Here are a few photos of the meetup.
When I got home, I started going through the disorganized mess on and around the dining table (in case you’re wondering, we usually eat on a table in the living room – such is cozy apartment living). I’m too embarrassed to show a photo of the mess so I just took a photo of a few of the random things I discovered during my cleanup – that’s the photo above, clockwise from the left:
a receipt from Stonemountain and Daughter Fabrics from December 2014,
the pocket pattern piece for my Chardon (gee, how did I not put that away with all the other pattern pieces?),
an “O” I embroidered for a drawstring bag I’m making for one of my nieces,
leftover bias tape from my Trench, a summer stashbust project,
a pink erasable highlighter (I was wondering where that went, rolled under the table),
clothes pin, and
small polka dot drawstring bag I made.
Whew! And I found the power cord!! It was in a bag sitting on a tall chair near the kitchen island, which is right next to our dining table. Sheesh. I decided to put my Kenmore machine AND power cord away in our small storage area. More table space!
So I decided I needed two words for 2015 – because one without the other wasn’t going to work.
Yes, creativity and discipline! Because if you don’t have discipline you may not finish anything, not matter how creative you are or how many ideas are in the hopper. My husband Kofi is always saying how important discipline is and he’s right. I know if I’m not more disciplined about carving out time to sew/trace/cut, even if it’s only 30 minutes, a day, it will take me a really long time to complete anything. And if I’m not disciplined about putting things away, I’ll waste time hunting for things – not to mention drive my husband crazy – when I could be sewing or doing something else. I can only sew after I get home from work or on weekends, which means I don’t have a lot of free time.
Meanwhile, I’m going to stick this on the wall. Now all that’s left of the instructions are: build community, make it happen, and CELEBRATE!
What’s your sewing space like? Do you have a dedicated area or is it shared space – as in someone else uses the space, so you need to clean up all the time? Do you put things away or can you just leave everything out? If you have any tips, please share! Do you have a theme or word for 2015?
I took off the entire week after Christmas for a sewcation. I had a pile of patterns and fabric that had been sitting around for months and months. It’s hard to believe that 2014 is over! But I didn’t get much sewing done last year so I thought if I finally had some time I could really get going on some things.
I’ve always associated pleats with plaids (not my thing) and my high school uniform (green plaid) and I also avoided them because they just don’t work with my curvy figure. They won’t lay flat. (I usually have to grade up a size in the hips.) But when I saw the inverted pleats, I thought Eureka! Pleats that even I can wear!

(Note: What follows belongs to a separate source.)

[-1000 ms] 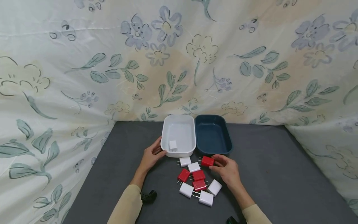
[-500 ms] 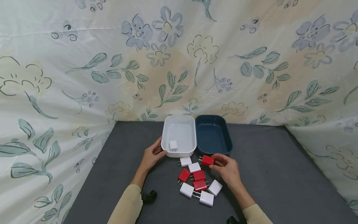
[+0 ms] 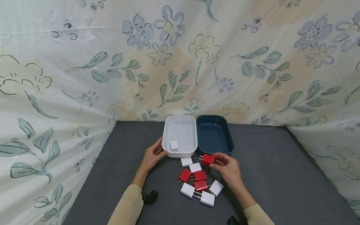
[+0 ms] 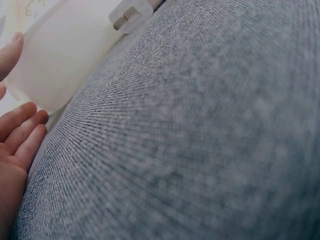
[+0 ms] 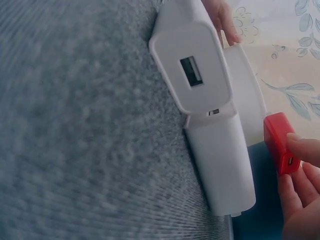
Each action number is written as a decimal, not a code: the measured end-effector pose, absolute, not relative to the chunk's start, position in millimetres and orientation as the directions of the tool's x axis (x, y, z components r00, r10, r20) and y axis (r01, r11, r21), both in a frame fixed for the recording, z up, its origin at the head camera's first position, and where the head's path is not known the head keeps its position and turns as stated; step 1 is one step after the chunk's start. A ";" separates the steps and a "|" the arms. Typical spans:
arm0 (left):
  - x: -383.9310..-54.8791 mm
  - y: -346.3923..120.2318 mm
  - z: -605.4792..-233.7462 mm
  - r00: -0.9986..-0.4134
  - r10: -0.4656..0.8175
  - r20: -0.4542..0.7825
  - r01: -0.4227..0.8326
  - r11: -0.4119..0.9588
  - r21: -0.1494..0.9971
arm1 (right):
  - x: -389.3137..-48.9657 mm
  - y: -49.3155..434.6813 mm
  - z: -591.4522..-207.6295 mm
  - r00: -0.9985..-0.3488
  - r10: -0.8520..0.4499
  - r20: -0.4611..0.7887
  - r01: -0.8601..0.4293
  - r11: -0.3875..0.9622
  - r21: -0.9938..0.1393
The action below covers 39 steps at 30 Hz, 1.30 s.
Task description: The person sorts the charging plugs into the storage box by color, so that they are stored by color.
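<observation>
My right hand (image 3: pixel 229 170) pinches a red USB wall charger (image 3: pixel 208 159) between thumb and fingers, in front of the dark blue tray (image 3: pixel 215 151). In the right wrist view, the red charger (image 5: pixel 281 142) shows its USB port towards the palm. My left hand (image 3: pixel 151 157) rests against the left front corner of the white tray (image 3: pixel 180 154). Its fingers (image 4: pixel 30 137) look fairly straight in the left wrist view. One white charger (image 3: pixel 174 145) lies inside the white tray.
Before the trays lies a loose group of chargers: several white ones, such as this white charger (image 3: pixel 207 199), and three red ones, including a red charger (image 3: pixel 185 176). A floral cloth (image 3: pixel 180 62) hangs behind the grey table (image 3: pixel 270 175).
My right hand has risen very slightly with the red charger, towards the blue tray. The left hand stays at the white tray, and the other chargers have not moved.
</observation>
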<state>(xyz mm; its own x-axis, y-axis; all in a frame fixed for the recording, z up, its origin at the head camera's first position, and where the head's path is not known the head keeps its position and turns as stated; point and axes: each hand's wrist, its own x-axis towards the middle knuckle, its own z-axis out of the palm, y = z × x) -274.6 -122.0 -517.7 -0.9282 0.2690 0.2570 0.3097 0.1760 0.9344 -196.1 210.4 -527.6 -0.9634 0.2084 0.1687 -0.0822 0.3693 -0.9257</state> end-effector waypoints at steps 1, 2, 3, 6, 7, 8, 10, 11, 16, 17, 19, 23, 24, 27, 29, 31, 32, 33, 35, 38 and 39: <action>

If you follow me on Instagram (@csews), you may have seen some of my WIP photos. Here one I posted before it was hemmed.
Inverted box pleats are great for people with hips! I didn’t have to grade the pattern up in the hips! I just traced a straight size 44. I’ll be posting about it as soon as I take photos of it. I also cut out two more Chardon skirts (one with the contrast band and one maxi) and drafted/cut a lining for the maxi.
I finally traced and cut out my muslin for a Sewaholic Renfrew top. I’ve had this pattern for ages but somehow haven’t gotten around to making it yet. I have yards of black knit fabric that I got for $3 yard at the East Bay Depot for Creative Reuse.
The top middle pattern with the lady in the red jacket is a 1950 Vogue vintage reissue V2934, which I got a few years ago. The suggested fabrics are satin, velvet tweed, Ottoman (I don’t know what that is), and lightweight woolen. I have some black sweatshirt material that would be great for this jacket and then I wouldn’t have to bother with hair canvas interfacing. Plus it seems a bit subversive to use lowly sweatshirt fabric for this jacket.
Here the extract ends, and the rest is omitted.